Your objective:
As you print the data below, keep every line exactly as it is and leave the images behind.

Source material:
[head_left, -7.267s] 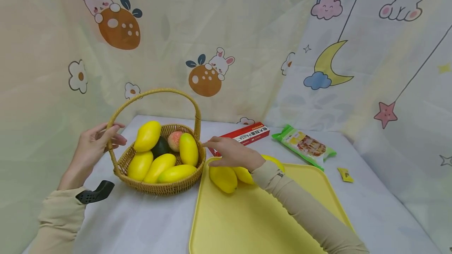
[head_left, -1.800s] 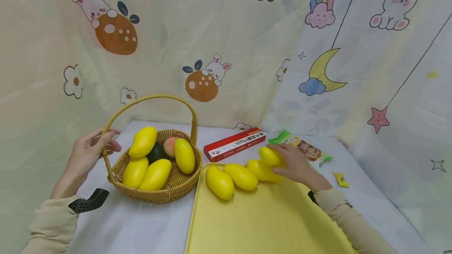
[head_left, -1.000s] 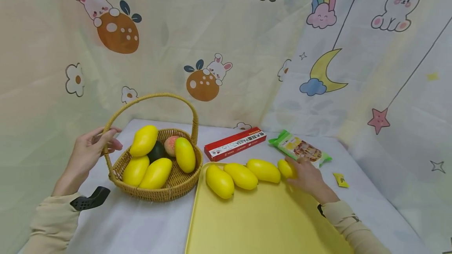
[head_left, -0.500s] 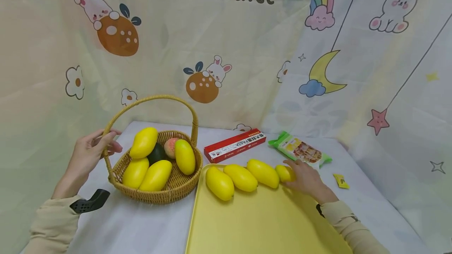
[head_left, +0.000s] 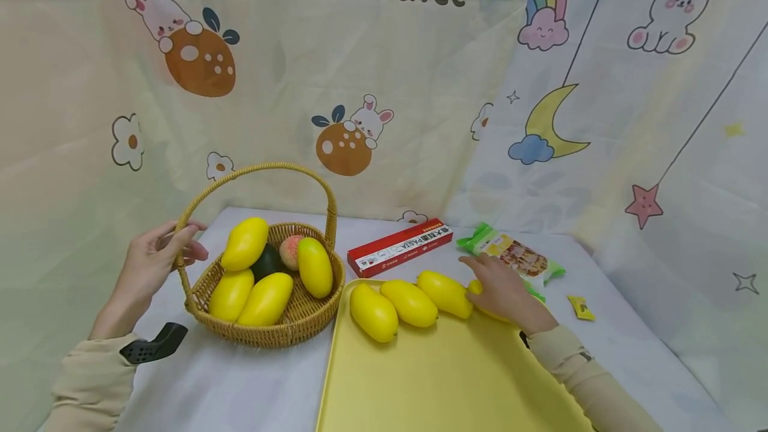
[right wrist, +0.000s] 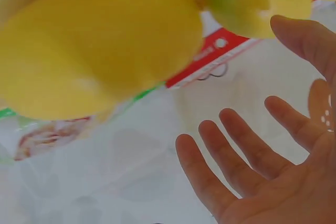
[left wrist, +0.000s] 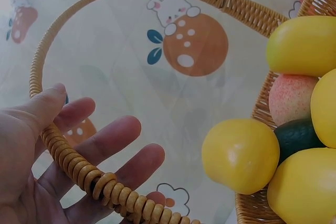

Response to this exercise:
[head_left, -7.267s] 
[head_left, -1.800s] 
[head_left, -1.000s] 
[head_left, -0.500s] 
[head_left, +0.000s] 
[right wrist, +0.000s] 
[left wrist, +0.000s] 

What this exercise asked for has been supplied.